I finished reading, just this morning, Wolfskin, by Juliet Marillier. One of the main characters is a Viking warrior, a devotee of Thor who lives to kill. Marillier writes of the red battle haze that takes over a berserker in the heat of combat, the insanity of blood hunger that causes men to kill without mercy, without thought for their own safety or even knowledge of what they do. These warriors were formidable in battle but nevertheless didn't live long; four or five years of service was about what they could hope for before being taken to Valhalla by Valkyries to sit at the hand of God.

This image of the Warrior is not at all like what I knew of soldiers while I was in the Army. The best of them, the ones who had seen combat, lost friends and killed, were quiet men. The sergeant who was head NCO of the ROTC program at UW who was a part of the unit that lost men at Mogadishu, the drill sergeant at Fort Jackson who was a Marine sniper, before, the Army Ranger officer in my Korean class who dropped out to deploy to Afghanistan, were all men I respected. They were dangerous and hard, and not very happy, but above all they were professional. They didn't lust for battle. They knew better; all their efforts were devoted to training, preparing, not because they loved death but because they hated it. They knew that if such a thing must be done, it should be done with skill, to keep their comrades alive and to settle the conflict as quickly and decisively as possible, for everyone's sake.

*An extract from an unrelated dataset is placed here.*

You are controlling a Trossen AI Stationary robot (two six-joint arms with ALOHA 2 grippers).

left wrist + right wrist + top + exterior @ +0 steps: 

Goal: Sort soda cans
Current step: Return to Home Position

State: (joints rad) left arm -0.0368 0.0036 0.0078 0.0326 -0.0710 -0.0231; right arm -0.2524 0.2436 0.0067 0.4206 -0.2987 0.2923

These men have more in common with my father, who is a good man and takes joy in his work, than with a Viking berserker, but I think that many people in America do not know this about soldiers. Maybe this is because of the much lamented disconnect between the military and the rest of society due to the volunteer nature of our military; perhaps its just part of human nature to be eager to see other people as alien and unlike oneself. For whatever reason, it seems to me that people who argue that withdrawing from Iraq would be an insult to the honor of our soldiers do not know what a soldier is.

I think that if everyone knew that soldiers are not death-demons by nature, the argument over withdrawal from Iraq would be very different. If a soldier is a hunger to fight for honor or vengeance, then perhaps it is right to keep soldiers in the middle of a battle that can't be won. But if a soldier is only a man with complex motivations, who is willing to fight if it is necessary but who hates to kill for no reason, then we- the people of America who nominally run this place- have betrayed them horribly.